Step 4: Configure the replica set
Now that you’ve configured everything on the servers, there’s one final step: adding the IP addresses of the servers and specifying the replication set name. You’ll do this by modifying the MongoDB configuration file located at /etc/mongo.conf.
On the first server (mongo-db1), open the configuration file and update it as follows:
# network interfaces
net:
port: 27017
bindIp: 192.168.0.2
# security settings
security:
authorization: enabled
keyFile: /etc/mongodb/keys/mongo-key
# replication settings
replication:
replSetName: "replicaset-01"
Repeat this process on the other two servers, ensuring that each server’s configuration reflects its specific IP address. Once you’ve made these changes on all the servers, restart the MongoDB services to apply the new configurations:
sudo systemctl restart mongod
Step 5: Initiate the replica set
With everything configured, it’s time to kick off the replication process. Start by logging into the primary server, 192.168.0.2:
$ mongosh <mongodb-connection-string>
Once you’re in the MongoDB shell, initiate the replica set with the following command:
> rs.initiate();
This command tells MongoDB to start the replication process, setting up the primary and secondary servers along with the arbiter. Once the replication REPL is started, it’s time to add nodes to the replication set by the following command:
> rs.add(“mongo-db2:27017”);
> rs.addArb(“mongo-arbiter:27017”);
Once you add the servers, you will see the output as {‘ok’:1}, which indicates a successful addition of servers in the replica set.
Step 6: Verify the replica set
To check the status of your replication set and ensure everything is running smoothly, you can use the following command in the MongoDB shell:
> rs.status()
This command will give you a detailed overview of your replica set, including the state of each node. Here’s a sample output you might see:
{
set: 'replicaset-01',
date: ISODate("2024-08-13T08:35:54.411Z"),
myState: 1,
...(omitted for brevity),
members: [
{
_id: 0,
name: '192.168.0.2:27017',
health: 1,
state: 1,
stateStr: 'PRIMARY',
uptime: 2867565,
optime: { ts: Timestamp({ t: 1723538152, i: 32 }), t: Long("40") },
optimeDate: ISODate("2024-08-13T08:35:52.000Z"),
self: true,
},
{
_id: 1,
name: '192.168.0.3:27017',
health: 1,
state: 2,
stateStr: 'SECONDARY',
uptime: 2867554,
optime: { ts: Timestamp({ t: 1723538152, i: 32 }), t: Long("40") },
optimeDurable: { ts: Timestamp({ t: 1723538152, i: 32 }), t: Long("40") },
optimeDate: ISODate("2024-08-13T08:35:52.000Z"),
},
{
_id: 2,
name: '192.168.0.4:27017',
health: 1,
state: 7,
stateStr: 'ARBITER',
uptime: 2867407,
lastHeartbeat: ISODate("2024-08-13T08:35:54.334Z"),
lastHeartbeatRecv: ISODate("2024-08-13T08:35:54.136Z"),
}
],
ok: 1,
...(omitted for brevity),
}
In this output:
- “stateStr”: “PRIMARY” indicates that the server is the primary server.

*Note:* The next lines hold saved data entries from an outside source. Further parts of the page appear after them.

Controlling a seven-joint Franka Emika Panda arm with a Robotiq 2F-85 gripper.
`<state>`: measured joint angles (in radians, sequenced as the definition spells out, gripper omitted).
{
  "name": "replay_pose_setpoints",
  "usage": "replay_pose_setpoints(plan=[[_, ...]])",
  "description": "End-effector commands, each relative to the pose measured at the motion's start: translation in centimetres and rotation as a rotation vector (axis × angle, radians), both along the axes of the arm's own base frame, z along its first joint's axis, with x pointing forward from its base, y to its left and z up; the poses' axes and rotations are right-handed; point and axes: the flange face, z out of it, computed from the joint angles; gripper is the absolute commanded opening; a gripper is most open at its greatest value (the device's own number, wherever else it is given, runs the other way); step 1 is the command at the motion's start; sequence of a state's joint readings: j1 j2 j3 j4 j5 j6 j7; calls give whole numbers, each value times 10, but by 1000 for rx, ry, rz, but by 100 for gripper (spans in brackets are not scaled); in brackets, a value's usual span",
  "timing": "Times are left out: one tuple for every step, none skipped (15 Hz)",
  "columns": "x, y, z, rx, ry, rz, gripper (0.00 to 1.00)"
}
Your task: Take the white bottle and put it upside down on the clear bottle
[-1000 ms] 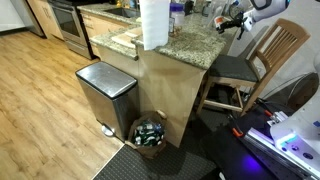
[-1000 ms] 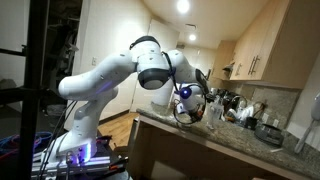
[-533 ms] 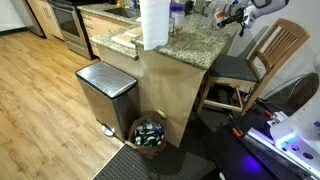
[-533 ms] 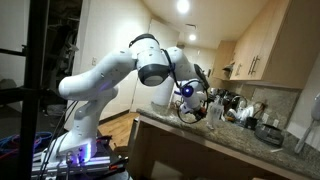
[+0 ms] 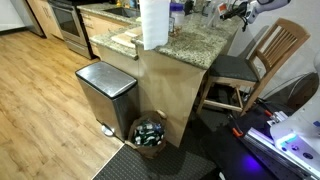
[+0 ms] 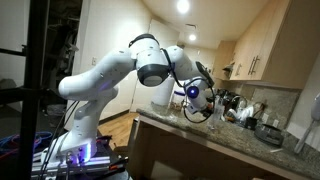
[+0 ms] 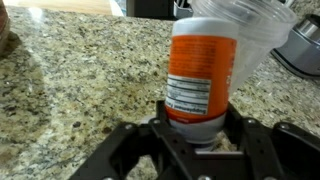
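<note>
Nearest, the gripper is clamped on the white bottle with the orange label, so the pickup looks done. It hangs above the granite tabletop behind. Still to do: upending it onto the clear bottle, which I cannot make out.

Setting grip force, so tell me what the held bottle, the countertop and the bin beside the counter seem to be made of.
Bottle: probably plastic, whitish and slightly translucent, with a glossy orange printed label.
Countertop: speckled polished stone, likely granite, judging by the mottled grain and faint sheen.
Bin: brushed metal, likely stainless steel, with grey satin sides and a darker lid.
</note>
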<state>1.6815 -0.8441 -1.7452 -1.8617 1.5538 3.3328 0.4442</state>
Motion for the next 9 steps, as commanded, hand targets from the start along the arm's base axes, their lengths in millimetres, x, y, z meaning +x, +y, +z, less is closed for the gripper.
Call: replay_pose_setpoints(plan=[[12, 11, -5, 58, -132, 128, 25], [14, 22, -11, 90, -152, 171, 25], [16, 28, -15, 119, -171, 218, 25], [18, 34, -19, 138, -192, 269, 25], [23, 36, -20, 149, -228, 320, 25], [26, 38, -21, 156, -261, 376, 25], [29, 40, -22, 165, -287, 433, 25], [31, 40, -21, 172, -311, 493, 25], [33, 40, -21, 189, -335, 550, 25]])
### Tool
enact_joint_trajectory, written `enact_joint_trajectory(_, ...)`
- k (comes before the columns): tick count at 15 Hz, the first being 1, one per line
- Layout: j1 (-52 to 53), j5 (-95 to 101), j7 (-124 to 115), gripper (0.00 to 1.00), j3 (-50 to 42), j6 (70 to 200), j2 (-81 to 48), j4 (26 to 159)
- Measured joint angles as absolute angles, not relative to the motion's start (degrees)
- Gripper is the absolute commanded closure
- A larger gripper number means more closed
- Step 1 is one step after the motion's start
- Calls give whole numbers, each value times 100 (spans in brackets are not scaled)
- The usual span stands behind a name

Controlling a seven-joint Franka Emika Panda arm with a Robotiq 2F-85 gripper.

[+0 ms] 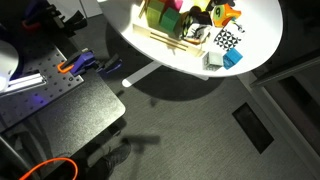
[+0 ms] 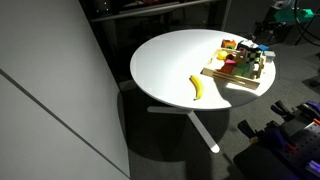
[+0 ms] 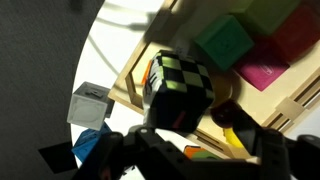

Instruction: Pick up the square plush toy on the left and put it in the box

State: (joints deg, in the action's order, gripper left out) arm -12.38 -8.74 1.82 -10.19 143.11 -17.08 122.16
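Wrist view puts the black-and-white checkered plush cube (image 3: 180, 88) directly ahead of the Robotiq gripper (image 3: 185, 138), filling the space between its dark, blurred fingers. Whether the jaws are pressed onto it or only straddle it, I cannot tell. Beyond the jaws, past the toy, lies the wide, shallow box with a light wooden frame (image 3: 128, 88), which holds a green block (image 3: 225, 42) and a pink block (image 3: 262, 72). Off to one side of the jaws sit a small white cube (image 3: 90, 103) and a small blue cube (image 3: 90, 146), both apart from the toy. In an exterior view the checkered cube (image 1: 227, 40) appears close beside the box (image 1: 165, 37) and outside it, over the round white table (image 1: 260, 30).

The toy is probably light and soft, and its fabric should grip well. It will likely yield under pressure, so the jaws would need to close further than on a stiff block. The best hold looks to be two opposite flat faces at mid-height, centred. Corners would squash unevenly and could let it twist out.
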Motion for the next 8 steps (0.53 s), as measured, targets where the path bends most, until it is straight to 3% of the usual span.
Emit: enact_joint_trajectory(8, -1175, -1274, 472, 0, -532, 12892, -1300, 12248)
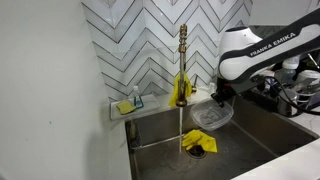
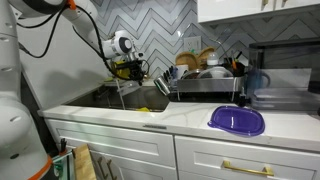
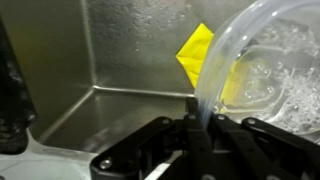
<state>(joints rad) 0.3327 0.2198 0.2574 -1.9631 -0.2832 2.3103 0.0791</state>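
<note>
My gripper [image 3: 198, 118] is shut on the rim of a clear plastic container [image 3: 262, 70] and holds it tilted over the steel sink [image 3: 110, 60]. In an exterior view the container [image 1: 211, 116] hangs below the gripper [image 1: 218, 98] above the sink basin [image 1: 160, 135]. A yellow cloth [image 1: 197, 143] lies on the sink floor by the drain and shows behind the container in the wrist view [image 3: 195, 52]. A thin stream of water runs from the gold faucet [image 1: 182, 60]. In an exterior view the arm reaches to the sink [image 2: 125, 68].
A yellow sponge [image 1: 125, 106] sits on the ledge by the tiled wall. A dish rack [image 2: 205, 78] with dishes stands beside the sink. A purple lid [image 2: 237, 121] lies on the white counter [image 2: 190, 118]. Appliances stand at the far right [image 2: 285, 85].
</note>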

- “stateStr”: “SECONDARY” shows that the server is acting as a secondary server.
- “stateStr”: “ARBITER” means the server is functioning as the arbiter.

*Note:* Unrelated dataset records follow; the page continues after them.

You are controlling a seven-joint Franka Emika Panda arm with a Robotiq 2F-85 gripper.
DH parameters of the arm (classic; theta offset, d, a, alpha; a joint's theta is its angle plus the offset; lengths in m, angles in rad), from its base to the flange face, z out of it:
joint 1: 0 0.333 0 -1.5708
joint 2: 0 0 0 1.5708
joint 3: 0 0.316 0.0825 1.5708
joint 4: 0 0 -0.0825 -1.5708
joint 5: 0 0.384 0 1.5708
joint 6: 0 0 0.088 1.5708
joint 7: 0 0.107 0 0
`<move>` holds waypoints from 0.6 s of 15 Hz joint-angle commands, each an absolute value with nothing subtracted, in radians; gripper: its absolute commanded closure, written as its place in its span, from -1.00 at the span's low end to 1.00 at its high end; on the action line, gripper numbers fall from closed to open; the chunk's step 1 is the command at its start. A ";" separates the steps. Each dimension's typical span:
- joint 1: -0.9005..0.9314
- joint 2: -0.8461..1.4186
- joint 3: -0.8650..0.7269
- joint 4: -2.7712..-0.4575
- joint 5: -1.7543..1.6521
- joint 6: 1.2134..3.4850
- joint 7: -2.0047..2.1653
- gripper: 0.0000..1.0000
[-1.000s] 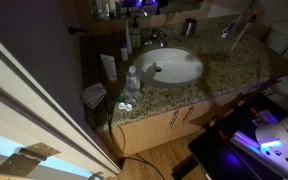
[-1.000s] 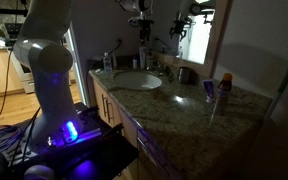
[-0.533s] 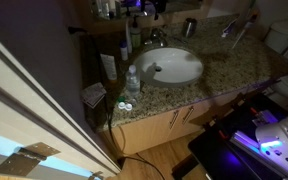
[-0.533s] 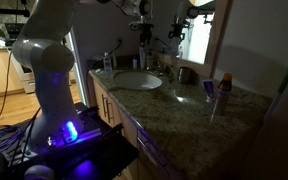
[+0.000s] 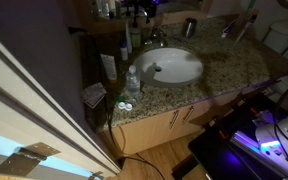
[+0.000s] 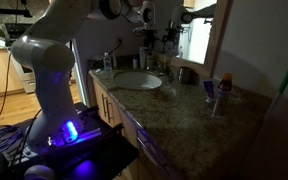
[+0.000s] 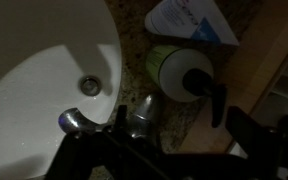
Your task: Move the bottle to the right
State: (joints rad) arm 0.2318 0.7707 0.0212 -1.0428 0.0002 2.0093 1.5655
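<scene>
Wrist view: I see the bottle [image 7: 164,65], pale green with a dark pump top, just beside the faucet [image 7: 136,112] behind the sink [image 7: 34,90]. The gripper [image 7: 169,150] shows 2 dim fingers spread apart, holding nothing. In both exterior views the counter clutter hides the bottle from me.

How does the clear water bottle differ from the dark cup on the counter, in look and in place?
The water bottle is see-through; the cup is dark and opaque. The water bottle stands near the front edge of the counter, beside the sink; the cup stands at the back, behind the sink. Both stand upright on the counter.
</scene>
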 commanded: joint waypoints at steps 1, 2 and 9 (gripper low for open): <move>0.235 0.879 0.011 -0.889 0.012 1.997 1.558 -1.00; 0.235 0.899 0.010 -0.863 0.012 1.995 1.556 -1.00; 0.223 0.969 0.042 -0.764 0.024 1.949 1.532 -1.00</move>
State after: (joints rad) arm 0.2316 0.9309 0.0222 -0.8337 0.0059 1.9970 1.5610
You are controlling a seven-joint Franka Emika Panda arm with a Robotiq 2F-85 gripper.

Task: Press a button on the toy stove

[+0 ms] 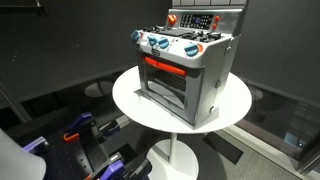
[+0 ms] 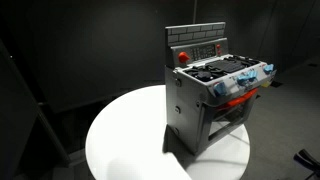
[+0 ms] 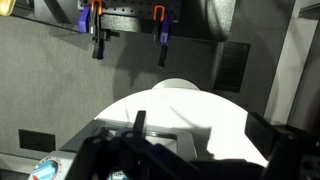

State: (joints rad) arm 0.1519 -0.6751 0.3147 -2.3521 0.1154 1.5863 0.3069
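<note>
Surrounding everything is a dark room (black walls, dim floor). A round white table shows in both exterior views. The toy stove stands upright on it, off-centre, close to one edge of the tabletop, with the opposite side bare. The gripper shows only as black shapes along the bottom of the wrist view, above the tabletop; I cannot tell its opening or any contact. Two orange-handled clamps hang on the far wall. On the stove: red-orange door handle, blue-white knobs, and a red button on the raised back panel.
</note>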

If everything looks good, your MongoDB replica set is officially up and running!
Wrapping It Up
And there you have it! Your MongoDB replica set is now up and running. If the primary server decides to take an unscheduled vacation, your secondary server and arbiter will keep things from turning into a full-blown data disaster.

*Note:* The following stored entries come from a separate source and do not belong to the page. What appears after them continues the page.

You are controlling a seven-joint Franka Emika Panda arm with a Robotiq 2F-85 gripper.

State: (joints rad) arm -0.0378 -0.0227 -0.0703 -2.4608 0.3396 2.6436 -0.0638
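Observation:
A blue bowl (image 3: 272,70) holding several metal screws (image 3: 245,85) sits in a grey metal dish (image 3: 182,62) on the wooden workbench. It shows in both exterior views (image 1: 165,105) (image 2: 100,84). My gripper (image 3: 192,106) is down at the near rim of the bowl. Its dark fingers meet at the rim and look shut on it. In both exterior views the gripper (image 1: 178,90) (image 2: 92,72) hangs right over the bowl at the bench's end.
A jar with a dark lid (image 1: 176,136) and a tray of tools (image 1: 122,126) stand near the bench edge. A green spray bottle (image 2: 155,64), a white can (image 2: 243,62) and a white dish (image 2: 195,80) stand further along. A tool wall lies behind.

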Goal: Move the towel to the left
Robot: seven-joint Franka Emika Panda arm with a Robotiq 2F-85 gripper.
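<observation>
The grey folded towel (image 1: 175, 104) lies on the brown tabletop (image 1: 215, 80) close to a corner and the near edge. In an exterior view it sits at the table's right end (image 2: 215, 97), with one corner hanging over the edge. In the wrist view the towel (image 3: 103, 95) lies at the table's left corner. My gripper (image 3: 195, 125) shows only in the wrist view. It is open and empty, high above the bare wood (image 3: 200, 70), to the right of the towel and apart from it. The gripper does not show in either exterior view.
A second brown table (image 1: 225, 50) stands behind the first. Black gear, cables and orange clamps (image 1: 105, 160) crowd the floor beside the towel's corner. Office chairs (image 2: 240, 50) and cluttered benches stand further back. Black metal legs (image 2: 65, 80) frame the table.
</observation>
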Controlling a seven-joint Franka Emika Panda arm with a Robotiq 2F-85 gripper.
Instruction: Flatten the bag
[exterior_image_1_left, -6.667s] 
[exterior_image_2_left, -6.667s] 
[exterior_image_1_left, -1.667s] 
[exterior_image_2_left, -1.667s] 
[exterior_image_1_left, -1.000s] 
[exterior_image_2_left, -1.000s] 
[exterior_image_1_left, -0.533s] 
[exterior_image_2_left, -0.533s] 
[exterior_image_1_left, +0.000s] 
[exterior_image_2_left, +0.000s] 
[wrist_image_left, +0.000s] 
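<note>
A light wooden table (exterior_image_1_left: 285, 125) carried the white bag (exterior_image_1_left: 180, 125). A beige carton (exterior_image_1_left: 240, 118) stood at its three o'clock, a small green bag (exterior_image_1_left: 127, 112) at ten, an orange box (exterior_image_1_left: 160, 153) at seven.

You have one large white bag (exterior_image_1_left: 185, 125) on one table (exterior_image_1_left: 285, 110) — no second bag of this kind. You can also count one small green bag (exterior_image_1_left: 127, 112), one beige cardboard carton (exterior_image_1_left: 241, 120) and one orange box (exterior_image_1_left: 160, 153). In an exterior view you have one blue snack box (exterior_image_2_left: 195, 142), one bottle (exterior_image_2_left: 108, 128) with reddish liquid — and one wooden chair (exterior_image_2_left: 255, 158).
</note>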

It’s funny to look back and remember how MongoDB replication once felt like a nightmare. But with a bit of persistence and a lot of trial and error, I’ve turned that challenge into a triumph.
So, next time you’re tempted to disable replication, just remember: three servers are better than one, and they make sure your data doesn’t pull a Houdini act.
And remember, if all else fails, there’s always coffee. Lots of coffee.